### [EXERCISE PROMPT]
The required answer is every line of the data containing the word "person".

------------------------------------------------------------------------

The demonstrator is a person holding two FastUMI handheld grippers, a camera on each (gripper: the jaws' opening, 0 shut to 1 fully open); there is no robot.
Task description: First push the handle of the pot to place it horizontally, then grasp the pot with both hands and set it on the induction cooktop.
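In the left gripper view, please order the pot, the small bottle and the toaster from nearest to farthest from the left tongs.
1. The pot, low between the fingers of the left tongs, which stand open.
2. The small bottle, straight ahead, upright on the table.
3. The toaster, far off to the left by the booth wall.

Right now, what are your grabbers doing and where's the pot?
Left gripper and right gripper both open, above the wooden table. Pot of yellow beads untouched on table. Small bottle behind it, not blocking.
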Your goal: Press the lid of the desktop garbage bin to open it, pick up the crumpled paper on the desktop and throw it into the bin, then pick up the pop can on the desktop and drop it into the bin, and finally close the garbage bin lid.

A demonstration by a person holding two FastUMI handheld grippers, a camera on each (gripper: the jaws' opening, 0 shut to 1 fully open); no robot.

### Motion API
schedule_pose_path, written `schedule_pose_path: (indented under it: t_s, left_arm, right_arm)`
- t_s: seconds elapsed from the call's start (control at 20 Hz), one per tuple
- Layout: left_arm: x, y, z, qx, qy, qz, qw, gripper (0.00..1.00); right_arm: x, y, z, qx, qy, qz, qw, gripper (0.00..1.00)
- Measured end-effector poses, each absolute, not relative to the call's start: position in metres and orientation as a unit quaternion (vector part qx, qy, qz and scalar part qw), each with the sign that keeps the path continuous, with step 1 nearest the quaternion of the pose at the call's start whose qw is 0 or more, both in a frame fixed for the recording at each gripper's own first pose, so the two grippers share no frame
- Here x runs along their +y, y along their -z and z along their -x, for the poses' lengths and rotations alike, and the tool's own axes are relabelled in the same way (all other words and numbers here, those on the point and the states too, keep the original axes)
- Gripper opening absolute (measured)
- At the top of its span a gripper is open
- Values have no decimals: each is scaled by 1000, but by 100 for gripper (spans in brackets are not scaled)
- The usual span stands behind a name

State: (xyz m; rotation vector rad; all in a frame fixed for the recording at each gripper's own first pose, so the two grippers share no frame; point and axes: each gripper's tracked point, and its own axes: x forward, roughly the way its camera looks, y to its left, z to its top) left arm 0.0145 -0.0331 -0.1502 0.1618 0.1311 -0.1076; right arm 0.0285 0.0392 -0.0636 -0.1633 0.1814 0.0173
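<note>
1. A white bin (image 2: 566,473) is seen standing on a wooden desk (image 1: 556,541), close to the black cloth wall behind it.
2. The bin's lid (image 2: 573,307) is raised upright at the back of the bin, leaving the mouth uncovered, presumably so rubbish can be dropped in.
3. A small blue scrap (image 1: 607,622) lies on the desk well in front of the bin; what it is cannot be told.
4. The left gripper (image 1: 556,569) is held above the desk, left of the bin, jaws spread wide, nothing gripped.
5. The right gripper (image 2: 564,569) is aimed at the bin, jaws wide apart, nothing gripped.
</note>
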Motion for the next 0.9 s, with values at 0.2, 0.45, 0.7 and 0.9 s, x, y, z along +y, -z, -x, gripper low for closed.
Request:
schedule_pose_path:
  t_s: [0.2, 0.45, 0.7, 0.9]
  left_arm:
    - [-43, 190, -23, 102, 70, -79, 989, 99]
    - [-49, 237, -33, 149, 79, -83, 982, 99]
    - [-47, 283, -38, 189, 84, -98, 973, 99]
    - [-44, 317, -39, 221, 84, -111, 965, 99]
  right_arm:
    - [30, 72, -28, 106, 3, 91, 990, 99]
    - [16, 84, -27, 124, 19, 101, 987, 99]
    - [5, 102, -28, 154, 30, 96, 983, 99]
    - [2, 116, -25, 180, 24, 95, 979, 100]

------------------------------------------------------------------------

### [PROBLEM SOLUTION]
The demonstrator is a person holding two FastUMI handheld grippers, a camera on each (gripper: the jaws' opening, 0 shut to 1 fully open); there is no robot.
A demonstration by a person holding two FastUMI handheld grippers, a camera on each (gripper: the jaws' opening, 0 shut to 1 fully open); no robot.

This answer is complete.